▶ GOAL OF THE EXERCISE: I would like the lines below, from the one with "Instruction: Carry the" through the one with "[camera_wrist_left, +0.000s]", copied exactly and without any pictures.

··· DATA EXTRACT

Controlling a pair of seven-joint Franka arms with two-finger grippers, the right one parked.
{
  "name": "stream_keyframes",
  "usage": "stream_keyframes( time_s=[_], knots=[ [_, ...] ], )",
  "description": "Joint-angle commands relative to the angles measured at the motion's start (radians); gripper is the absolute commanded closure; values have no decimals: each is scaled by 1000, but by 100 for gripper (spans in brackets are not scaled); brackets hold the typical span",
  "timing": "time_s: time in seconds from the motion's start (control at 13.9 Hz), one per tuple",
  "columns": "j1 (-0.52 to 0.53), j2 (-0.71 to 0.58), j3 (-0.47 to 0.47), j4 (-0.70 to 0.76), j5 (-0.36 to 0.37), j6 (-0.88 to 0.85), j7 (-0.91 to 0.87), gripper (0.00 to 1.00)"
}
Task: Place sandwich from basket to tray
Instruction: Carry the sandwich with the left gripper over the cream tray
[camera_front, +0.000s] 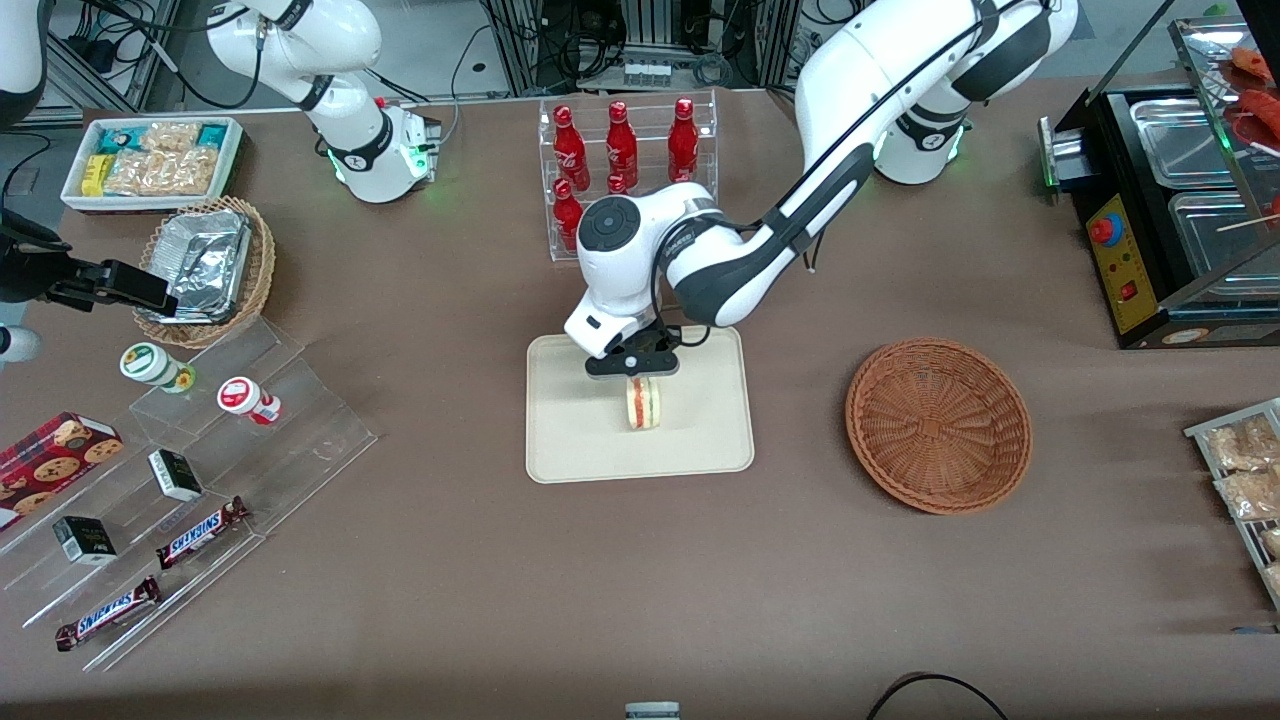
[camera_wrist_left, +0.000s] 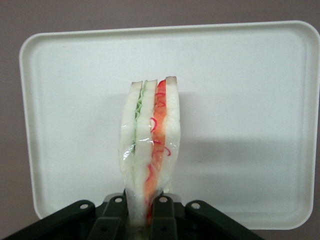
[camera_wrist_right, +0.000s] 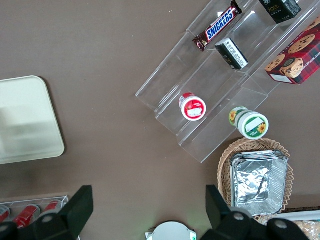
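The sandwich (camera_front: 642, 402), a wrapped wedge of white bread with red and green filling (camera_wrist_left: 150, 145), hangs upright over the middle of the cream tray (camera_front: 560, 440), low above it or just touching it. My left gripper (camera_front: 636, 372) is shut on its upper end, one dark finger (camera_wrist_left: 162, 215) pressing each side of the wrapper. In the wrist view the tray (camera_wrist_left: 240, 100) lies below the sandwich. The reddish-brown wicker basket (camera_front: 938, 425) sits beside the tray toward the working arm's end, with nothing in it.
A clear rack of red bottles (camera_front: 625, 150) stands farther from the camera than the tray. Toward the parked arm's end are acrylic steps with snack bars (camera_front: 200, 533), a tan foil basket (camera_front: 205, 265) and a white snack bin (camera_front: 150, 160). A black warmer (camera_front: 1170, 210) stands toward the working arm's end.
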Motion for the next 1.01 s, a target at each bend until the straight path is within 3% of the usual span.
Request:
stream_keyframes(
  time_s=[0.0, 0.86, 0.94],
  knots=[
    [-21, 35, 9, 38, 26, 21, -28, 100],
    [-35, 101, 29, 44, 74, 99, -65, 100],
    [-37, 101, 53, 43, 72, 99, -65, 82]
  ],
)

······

▶ RESPONSE TO THIS TASK:
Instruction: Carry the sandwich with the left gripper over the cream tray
[camera_front, +0.000s] 
[camera_wrist_left, +0.000s] 

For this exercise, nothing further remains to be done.